## Task instructions:
Search the listing below for the line containing "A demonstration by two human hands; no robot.". From there through the line containing "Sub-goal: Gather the", transcribe every line exactly, both ends included.

## Records for the exercise:
#####

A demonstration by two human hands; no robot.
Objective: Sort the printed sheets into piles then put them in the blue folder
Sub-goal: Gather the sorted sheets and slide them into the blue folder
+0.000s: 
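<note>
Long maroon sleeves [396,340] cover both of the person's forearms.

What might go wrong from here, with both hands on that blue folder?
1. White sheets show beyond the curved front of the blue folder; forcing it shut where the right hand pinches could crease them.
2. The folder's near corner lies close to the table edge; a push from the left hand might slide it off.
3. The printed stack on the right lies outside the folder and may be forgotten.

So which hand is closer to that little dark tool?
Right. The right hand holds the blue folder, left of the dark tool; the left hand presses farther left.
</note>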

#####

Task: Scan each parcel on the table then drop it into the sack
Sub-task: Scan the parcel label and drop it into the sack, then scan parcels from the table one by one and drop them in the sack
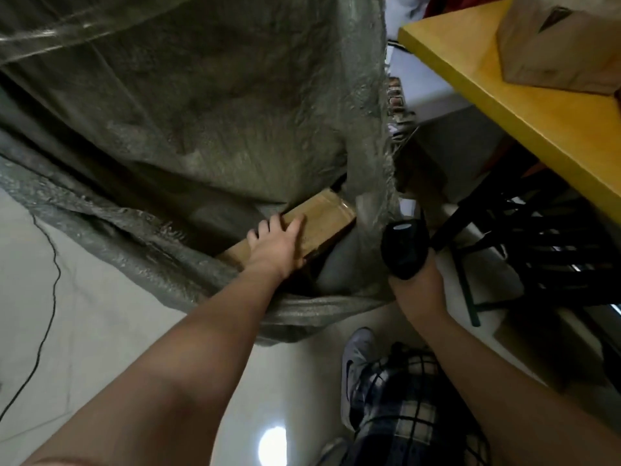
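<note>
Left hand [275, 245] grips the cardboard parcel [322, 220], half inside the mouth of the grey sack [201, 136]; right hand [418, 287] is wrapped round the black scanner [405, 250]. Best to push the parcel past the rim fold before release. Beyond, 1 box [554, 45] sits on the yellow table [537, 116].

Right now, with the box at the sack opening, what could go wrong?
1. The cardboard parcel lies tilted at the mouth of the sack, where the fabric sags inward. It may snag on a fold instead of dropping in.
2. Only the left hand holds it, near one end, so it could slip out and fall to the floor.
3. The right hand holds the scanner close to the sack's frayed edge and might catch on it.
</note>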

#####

## Solution:
A demonstration by two human hands; no robot.
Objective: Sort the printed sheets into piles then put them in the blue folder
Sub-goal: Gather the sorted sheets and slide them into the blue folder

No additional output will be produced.